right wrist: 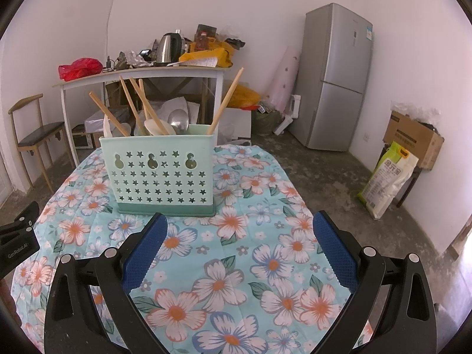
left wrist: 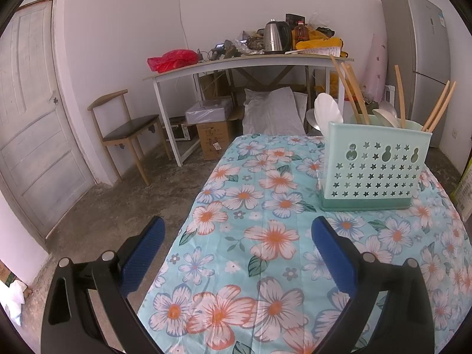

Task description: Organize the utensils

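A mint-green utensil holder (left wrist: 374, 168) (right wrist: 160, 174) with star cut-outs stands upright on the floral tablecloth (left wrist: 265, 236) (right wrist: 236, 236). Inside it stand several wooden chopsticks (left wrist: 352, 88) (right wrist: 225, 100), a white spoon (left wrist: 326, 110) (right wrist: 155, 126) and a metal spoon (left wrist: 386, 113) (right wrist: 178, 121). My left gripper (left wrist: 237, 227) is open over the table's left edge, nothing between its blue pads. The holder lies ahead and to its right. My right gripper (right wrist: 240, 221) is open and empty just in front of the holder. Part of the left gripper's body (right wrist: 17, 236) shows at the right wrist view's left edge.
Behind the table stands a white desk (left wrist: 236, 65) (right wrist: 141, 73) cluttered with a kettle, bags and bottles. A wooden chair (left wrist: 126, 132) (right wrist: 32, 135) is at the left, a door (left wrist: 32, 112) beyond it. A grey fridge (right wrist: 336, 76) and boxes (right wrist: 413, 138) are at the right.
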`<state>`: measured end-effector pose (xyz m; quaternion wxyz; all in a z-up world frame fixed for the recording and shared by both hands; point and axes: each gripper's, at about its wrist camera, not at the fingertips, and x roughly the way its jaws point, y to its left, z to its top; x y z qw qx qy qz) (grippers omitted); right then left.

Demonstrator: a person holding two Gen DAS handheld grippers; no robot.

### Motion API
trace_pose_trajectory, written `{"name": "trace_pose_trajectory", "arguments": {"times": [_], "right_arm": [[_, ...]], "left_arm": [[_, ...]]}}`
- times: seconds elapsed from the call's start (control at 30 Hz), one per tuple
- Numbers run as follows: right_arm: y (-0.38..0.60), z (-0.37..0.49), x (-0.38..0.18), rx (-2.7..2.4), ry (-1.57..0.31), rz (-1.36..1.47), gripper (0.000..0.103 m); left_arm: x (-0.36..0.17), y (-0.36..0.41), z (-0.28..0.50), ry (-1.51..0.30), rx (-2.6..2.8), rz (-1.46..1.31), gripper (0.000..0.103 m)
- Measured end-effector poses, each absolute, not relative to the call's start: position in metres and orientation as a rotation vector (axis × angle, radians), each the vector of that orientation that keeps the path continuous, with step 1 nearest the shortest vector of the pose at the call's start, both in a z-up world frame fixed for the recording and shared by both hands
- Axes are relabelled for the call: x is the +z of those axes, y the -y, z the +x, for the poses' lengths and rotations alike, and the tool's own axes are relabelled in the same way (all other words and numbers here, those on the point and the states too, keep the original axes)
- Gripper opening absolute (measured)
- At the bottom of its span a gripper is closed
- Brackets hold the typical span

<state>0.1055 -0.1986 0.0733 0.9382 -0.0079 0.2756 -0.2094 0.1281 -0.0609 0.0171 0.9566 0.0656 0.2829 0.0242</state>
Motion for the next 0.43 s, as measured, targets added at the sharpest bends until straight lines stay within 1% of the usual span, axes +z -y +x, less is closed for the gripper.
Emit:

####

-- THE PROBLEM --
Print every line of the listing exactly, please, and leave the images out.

-- TASK RESULT --
right wrist: 
left wrist: 

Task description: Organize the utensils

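A mint-green utensil holder (left wrist: 374, 168) (right wrist: 160, 174) with star cut-outs stands upright on the floral tablecloth (left wrist: 265, 236) (right wrist: 236, 236). Inside it stand several wooden chopsticks (left wrist: 352, 88) (right wrist: 225, 100), a white spoon (left wrist: 326, 110) (right wrist: 155, 126) and a metal spoon (left wrist: 386, 113) (right wrist: 178, 121). My left gripper (left wrist: 237, 227) is open over the table's left edge, nothing between its blue pads. The holder lies ahead and to its right. My right gripper (right wrist: 240, 221) is open and empty just in front of the holder. Part of the left gripper's body (right wrist: 17, 236) shows at the right wrist view's left edge.
Behind the table stands a white desk (left wrist: 236, 65) (right wrist: 141, 73) cluttered with a kettle, bags and bottles. A wooden chair (left wrist: 126, 132) (right wrist: 32, 135) is at the left, a door (left wrist: 32, 112) beyond it. A grey fridge (right wrist: 336, 76) and boxes (right wrist: 413, 138) are at the right.
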`<state>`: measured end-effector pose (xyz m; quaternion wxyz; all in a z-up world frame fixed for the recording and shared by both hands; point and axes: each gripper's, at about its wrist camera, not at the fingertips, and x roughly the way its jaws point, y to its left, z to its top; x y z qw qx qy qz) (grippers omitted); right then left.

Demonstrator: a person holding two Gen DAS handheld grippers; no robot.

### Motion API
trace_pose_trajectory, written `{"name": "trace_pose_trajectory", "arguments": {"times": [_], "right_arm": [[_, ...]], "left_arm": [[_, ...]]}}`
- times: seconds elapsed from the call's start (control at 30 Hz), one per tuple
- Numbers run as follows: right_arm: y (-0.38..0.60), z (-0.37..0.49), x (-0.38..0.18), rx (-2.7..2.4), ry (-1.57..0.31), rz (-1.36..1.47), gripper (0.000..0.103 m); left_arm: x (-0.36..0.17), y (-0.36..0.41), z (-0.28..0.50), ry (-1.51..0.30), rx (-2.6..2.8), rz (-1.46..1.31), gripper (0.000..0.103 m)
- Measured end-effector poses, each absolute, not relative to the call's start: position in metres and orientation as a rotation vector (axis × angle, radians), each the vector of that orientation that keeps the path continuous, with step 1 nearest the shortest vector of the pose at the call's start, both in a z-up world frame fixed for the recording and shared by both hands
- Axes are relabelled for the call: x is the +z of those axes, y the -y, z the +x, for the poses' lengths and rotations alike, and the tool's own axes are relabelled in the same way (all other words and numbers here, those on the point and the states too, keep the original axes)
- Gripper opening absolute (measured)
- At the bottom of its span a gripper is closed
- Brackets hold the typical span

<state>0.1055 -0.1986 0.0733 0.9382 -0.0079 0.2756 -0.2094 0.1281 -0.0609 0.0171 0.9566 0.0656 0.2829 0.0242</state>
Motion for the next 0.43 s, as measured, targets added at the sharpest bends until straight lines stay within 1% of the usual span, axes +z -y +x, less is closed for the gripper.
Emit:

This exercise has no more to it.